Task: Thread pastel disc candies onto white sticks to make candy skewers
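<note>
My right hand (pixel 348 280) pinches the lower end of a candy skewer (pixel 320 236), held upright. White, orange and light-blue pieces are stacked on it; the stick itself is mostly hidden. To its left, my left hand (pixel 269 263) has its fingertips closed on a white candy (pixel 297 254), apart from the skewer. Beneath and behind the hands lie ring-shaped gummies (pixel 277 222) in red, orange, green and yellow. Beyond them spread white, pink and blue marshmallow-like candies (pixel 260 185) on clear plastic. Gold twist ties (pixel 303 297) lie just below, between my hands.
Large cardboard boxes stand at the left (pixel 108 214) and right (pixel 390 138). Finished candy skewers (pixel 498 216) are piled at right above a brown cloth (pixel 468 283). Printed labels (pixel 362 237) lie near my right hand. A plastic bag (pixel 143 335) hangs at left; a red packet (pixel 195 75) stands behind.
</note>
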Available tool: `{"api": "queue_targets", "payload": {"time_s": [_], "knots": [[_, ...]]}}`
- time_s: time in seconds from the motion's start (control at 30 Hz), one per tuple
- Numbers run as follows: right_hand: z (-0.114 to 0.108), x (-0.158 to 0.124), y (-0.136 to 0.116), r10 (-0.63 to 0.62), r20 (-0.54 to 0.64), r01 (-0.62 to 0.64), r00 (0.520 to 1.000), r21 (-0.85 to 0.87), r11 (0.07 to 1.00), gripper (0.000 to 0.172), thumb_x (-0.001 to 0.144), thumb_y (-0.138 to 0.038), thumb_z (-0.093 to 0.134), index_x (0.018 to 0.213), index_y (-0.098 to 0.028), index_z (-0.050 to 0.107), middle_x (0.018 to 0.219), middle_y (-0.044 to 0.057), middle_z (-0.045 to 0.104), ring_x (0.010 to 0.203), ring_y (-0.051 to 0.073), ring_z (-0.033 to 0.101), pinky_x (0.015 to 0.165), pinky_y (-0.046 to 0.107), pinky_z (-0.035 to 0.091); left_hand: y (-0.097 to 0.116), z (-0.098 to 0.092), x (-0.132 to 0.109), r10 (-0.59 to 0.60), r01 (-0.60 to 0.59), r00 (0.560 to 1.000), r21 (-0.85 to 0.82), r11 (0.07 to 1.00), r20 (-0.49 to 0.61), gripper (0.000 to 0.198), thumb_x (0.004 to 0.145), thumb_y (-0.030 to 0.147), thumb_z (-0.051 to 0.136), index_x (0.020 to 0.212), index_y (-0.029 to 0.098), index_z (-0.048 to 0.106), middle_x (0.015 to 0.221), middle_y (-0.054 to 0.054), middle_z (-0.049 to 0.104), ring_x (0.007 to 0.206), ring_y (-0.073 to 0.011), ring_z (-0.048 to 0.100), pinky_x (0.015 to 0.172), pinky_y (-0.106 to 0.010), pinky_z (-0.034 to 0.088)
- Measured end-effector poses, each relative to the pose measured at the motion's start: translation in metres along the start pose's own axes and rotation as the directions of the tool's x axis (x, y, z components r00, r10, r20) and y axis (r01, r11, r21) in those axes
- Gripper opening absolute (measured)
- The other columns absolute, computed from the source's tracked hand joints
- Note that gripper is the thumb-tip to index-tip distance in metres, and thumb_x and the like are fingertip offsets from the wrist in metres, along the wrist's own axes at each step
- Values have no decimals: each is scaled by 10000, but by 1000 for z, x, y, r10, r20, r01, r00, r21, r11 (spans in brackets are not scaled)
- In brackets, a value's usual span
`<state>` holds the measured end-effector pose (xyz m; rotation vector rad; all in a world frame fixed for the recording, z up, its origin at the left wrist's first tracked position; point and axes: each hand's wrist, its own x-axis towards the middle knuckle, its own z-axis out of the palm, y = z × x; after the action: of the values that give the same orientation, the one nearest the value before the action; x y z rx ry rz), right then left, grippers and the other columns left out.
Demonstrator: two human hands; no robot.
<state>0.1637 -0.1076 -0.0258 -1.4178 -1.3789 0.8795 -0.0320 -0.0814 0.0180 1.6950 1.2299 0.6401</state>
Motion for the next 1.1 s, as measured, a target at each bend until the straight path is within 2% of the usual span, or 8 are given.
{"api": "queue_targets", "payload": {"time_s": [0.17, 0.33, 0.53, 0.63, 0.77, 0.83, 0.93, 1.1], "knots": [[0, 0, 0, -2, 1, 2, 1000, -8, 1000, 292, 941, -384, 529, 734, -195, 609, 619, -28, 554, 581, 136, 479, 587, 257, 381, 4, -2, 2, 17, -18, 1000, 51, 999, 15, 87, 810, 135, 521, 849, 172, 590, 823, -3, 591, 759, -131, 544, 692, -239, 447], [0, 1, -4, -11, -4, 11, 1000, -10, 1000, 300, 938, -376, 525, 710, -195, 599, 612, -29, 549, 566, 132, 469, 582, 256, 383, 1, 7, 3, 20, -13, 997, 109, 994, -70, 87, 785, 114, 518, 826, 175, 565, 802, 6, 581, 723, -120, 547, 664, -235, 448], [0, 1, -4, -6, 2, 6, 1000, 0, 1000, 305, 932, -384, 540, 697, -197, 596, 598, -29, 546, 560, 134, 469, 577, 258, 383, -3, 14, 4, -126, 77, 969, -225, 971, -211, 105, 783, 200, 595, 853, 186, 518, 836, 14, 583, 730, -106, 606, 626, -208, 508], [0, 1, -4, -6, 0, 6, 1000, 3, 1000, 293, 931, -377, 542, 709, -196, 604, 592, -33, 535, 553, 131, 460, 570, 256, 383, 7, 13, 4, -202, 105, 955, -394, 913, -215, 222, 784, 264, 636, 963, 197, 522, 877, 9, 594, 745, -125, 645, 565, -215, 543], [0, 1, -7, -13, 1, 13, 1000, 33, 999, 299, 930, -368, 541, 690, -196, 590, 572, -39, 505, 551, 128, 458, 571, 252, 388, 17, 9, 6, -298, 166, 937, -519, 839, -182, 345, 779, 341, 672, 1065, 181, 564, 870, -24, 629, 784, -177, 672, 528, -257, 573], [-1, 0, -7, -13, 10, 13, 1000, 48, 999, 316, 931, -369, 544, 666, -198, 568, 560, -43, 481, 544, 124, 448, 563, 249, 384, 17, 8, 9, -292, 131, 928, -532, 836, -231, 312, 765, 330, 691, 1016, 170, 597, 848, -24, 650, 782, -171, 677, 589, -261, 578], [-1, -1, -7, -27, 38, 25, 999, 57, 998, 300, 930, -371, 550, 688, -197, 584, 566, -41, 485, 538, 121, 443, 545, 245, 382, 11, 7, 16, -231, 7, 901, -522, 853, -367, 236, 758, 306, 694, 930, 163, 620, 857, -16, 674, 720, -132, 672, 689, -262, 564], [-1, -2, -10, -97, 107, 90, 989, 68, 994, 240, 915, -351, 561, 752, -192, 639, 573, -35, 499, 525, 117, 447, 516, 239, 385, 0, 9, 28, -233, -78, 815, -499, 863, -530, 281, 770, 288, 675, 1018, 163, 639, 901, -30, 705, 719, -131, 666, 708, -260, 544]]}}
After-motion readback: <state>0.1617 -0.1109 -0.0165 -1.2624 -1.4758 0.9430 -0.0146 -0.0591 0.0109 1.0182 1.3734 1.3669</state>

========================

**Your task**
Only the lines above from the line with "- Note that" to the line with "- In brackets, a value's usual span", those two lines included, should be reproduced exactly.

**Task solution**
- Note that gripper is the thumb-tip to index-tip distance in metres, and thumb_x and the like are fingertip offsets from the wrist in metres, along the wrist's own axes at each step
- Values have no decimals: each is scaled by 10000, but by 1000 for z, x, y, r10, r20, r01, r00, r21, r11 (spans in brackets are not scaled)
- In brackets, a value's usual span

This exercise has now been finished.